Étude prospective, multicentrique et aléatoire sur l’administration de 250 µg ou de 500 µg d’interferon bêta-1b par comparaison à 20 mg d’acétate de glatiramère dans la forme cyclique de sclérose en plaques
Le Dr Paul O’Connor, neurologue canadien, et ses collaborateurs rendent compte des résultats de l’étude comparative BEYOND (Betaferon Efficacy Yielding Outcomes of a New Dose), laquelle avait pour but de comparer l’efficacité, l’innocuité et la tolérabilité de 250 µg ou de 500 µg d’interféron beta-1b et de l’acétate de glatiramère pour le traitement de la forme cyclique (poussée-rémission) de sclérose en plaques. Lancet Neurol. Oct. 2009;8(10):889-897. (Diffusion en ligne le 2 sept. 2009)
Détails
L’interféron bêta et l’acétate de glatiramère sont deux médicaments approuvés comme traitements de premier recours pour la sclérose en plaques. Bien que leurs mécanismes d’action respectifs diffèrent grandement, ces deux médicaments ont obtenu des résultats semblables lors d’essais cliniques avec placebo. Or, peu d’études ont jusqu’à présent permis de comparer directement l’efficacité des agents immunomodulateurs, et jamais encore n’avait-on comparé l’interféron bêta-1b (IFNß-1b) à l’acétate de glatiramère (AG). C’est pourquoi les auteurs de l’étude dont il est question ont tenu à comparer l’efficacité d’une dose standard (250 µg) et d’une double dose (500 µg) d’IFNß-1b à l’AG.
Entre novembre 2003 et juin 2005, 2447 personnes atteintes de SP cyclique ont été sélectionnées. De ce nombre, 2244 ont été recrutées pour l’étude prospective, multicentrique et aléatoire. Les participants ont été répartis au hasard dans les différents groupes par blocs de permutation 2:2:1 et stratification par région. Selon leur groupe d’appartenance, les participants ont reçu des injections sous-cutanées 1) de 250 µg ou de 500 µg d’IFNß-1b tous les deux jours ou 2) de 20 mg d’AG tous les jours. Le principal critère d’évaluation concernait le risque de poussée. Pour que l’on conclue à une poussée de SP, il faut que de nouveaux symptômes ou des symptômes récurrents surviennent après une phase de stabilisation ou de rémission d’au moins 30 jours et qu’ils persistent pendant au moins 24 heures. Une progression à l’échelle élaborée des incapacités (EDSS) et des changements quant au volume des lésions hypointenses en T1 décelées par IRM constituaient quant à eux les critères d’évaluation secondaires.

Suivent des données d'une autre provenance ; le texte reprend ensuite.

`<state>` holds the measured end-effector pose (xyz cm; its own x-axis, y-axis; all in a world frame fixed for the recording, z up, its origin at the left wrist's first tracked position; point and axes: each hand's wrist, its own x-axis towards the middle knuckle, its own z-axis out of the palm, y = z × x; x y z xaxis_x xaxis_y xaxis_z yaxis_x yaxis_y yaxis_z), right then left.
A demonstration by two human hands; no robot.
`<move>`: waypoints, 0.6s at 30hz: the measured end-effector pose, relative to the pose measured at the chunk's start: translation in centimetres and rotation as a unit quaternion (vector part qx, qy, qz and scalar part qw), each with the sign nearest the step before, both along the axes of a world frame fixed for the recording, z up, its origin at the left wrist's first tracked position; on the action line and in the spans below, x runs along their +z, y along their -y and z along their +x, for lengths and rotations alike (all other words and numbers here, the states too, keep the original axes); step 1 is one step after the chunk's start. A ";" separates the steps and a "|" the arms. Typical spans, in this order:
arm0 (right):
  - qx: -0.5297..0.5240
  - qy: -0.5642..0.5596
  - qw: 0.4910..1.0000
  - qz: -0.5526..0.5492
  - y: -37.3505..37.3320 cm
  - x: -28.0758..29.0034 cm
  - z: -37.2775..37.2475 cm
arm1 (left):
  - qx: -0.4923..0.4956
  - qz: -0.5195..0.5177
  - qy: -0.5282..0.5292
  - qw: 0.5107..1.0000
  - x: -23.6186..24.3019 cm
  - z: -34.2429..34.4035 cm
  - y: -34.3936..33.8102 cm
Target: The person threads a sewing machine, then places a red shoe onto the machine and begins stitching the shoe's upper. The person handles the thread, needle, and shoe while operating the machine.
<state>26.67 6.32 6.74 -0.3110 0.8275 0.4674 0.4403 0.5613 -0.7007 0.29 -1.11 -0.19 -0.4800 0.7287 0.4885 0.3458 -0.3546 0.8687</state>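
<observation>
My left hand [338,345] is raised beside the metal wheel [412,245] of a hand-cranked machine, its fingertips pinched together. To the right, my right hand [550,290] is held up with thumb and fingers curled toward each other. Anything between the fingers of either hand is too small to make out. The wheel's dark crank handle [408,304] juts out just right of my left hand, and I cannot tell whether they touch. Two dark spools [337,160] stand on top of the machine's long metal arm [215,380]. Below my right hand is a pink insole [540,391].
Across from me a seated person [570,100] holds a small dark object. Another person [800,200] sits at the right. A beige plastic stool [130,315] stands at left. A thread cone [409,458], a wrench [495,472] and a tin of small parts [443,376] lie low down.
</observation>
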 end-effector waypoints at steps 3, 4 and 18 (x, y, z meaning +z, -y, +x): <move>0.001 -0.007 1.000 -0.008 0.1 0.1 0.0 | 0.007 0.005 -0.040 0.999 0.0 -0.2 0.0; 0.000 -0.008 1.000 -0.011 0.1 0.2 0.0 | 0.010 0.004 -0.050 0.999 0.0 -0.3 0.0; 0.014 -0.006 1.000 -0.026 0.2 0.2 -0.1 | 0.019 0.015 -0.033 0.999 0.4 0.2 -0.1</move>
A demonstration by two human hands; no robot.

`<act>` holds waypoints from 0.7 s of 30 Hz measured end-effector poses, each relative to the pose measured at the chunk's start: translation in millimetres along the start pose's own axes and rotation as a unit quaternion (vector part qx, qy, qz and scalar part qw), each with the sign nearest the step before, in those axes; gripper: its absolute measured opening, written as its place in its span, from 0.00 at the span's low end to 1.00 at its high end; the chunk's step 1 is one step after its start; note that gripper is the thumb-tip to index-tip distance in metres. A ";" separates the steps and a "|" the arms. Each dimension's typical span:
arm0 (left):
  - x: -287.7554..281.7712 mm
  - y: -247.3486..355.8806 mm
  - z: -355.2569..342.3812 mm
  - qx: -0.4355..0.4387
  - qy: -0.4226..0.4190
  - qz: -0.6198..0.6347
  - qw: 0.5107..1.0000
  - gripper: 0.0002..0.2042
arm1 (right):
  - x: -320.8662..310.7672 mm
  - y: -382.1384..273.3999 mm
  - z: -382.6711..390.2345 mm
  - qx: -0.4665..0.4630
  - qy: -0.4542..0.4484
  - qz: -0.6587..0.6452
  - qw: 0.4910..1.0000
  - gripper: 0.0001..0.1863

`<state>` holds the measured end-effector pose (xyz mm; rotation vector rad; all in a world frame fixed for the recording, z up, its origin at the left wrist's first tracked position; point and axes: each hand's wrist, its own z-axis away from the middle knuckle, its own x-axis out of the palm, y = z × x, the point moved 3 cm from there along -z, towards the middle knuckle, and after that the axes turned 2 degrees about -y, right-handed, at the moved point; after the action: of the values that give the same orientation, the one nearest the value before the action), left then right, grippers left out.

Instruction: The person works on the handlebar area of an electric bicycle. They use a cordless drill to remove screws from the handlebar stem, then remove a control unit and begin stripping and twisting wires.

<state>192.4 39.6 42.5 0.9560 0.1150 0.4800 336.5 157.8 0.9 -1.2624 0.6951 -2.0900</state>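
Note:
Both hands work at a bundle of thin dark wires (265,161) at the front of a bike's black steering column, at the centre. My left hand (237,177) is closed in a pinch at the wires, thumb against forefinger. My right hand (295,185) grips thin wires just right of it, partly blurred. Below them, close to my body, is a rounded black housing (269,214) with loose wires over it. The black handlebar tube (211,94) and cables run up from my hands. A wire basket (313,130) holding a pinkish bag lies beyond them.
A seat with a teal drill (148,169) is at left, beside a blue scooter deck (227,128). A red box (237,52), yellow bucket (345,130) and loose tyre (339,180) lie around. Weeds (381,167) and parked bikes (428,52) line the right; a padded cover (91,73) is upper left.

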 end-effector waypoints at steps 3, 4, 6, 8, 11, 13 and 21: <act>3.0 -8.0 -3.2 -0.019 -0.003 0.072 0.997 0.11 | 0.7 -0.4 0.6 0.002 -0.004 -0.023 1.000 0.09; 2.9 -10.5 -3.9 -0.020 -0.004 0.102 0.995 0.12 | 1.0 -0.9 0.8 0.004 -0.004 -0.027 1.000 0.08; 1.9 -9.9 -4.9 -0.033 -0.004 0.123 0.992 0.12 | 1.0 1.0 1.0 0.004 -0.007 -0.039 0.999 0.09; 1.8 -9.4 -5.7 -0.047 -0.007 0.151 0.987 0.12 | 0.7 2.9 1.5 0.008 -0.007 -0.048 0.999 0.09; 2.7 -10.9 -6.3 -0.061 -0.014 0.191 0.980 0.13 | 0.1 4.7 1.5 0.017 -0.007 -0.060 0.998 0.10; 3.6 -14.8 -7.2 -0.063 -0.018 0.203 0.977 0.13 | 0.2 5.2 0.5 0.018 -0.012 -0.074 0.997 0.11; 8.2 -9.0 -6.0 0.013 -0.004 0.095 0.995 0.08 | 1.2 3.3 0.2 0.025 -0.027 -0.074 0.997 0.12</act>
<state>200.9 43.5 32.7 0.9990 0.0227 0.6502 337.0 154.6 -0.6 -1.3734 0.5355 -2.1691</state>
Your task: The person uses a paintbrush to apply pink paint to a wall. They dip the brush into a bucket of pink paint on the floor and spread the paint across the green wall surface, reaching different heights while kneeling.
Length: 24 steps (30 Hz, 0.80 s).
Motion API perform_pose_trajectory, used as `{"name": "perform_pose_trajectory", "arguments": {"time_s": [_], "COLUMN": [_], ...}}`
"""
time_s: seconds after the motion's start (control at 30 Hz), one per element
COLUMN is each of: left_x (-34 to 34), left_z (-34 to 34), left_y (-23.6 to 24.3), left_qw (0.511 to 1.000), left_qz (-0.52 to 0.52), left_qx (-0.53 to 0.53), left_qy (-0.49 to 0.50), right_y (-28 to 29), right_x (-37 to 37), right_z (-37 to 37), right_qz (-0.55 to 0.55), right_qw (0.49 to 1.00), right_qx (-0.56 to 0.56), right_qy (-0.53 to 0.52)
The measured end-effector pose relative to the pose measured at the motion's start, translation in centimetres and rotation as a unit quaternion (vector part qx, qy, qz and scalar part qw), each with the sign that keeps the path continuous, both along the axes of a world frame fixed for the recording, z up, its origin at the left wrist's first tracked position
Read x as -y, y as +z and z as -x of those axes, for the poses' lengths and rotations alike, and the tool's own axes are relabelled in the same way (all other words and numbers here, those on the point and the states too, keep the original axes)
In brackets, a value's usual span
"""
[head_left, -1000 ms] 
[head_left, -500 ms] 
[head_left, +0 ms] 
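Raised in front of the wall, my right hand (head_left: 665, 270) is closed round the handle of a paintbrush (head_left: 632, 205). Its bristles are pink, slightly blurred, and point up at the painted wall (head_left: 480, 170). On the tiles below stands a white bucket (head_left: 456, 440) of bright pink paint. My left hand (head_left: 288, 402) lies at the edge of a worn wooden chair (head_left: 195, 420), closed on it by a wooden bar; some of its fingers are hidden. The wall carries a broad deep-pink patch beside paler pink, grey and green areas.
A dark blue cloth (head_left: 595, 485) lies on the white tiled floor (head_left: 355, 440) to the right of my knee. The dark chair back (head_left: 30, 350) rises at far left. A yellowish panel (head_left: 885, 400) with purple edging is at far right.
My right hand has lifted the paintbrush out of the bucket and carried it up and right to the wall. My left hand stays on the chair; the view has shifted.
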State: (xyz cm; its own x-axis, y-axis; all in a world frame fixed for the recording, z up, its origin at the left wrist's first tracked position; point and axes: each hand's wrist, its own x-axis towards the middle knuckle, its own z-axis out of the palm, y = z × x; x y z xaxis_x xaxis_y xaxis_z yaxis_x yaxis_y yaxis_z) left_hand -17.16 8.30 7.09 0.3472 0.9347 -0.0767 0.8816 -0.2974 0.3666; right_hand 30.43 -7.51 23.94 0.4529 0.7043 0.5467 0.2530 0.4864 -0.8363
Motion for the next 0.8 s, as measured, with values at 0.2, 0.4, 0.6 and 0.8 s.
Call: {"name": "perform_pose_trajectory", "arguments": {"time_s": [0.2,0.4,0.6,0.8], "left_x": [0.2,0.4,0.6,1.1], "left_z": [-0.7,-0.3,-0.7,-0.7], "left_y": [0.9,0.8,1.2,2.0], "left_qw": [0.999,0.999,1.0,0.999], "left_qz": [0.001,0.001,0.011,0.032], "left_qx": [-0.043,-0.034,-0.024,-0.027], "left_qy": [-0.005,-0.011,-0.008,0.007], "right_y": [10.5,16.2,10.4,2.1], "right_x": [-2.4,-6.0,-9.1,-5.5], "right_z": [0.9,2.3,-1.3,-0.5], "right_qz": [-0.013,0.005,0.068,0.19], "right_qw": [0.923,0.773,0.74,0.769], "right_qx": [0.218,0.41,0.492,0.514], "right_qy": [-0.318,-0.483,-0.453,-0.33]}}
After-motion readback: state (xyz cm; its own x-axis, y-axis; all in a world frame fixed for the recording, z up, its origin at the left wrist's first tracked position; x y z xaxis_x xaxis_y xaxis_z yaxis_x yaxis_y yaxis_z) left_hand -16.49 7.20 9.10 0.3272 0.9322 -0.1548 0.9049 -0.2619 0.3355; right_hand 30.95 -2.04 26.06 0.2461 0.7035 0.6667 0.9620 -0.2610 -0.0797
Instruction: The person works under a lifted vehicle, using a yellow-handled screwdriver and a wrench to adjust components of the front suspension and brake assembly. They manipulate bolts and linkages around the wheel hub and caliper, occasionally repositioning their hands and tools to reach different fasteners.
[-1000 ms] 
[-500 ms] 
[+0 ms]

Des symptômes semblables à ceux de la grippe ont été rapportés plus fréquemment chez les participants traités par l’IFNß-1b (p<0,0001) que chez ceux traités par l’AG, mais on a constaté chez ces derniers davantage de réactions au site d’injection (p=0,0005). Les chercheurs n’ont par ailleurs noté aucune différence quant au taux de poussées, à la progression des incapacités et à la tolérabilité entre les deux médicaments ou entre les deux doses d’IFNß-1b. L’étude a été financée par Bayer HealthCare Produits pharmaceutiques.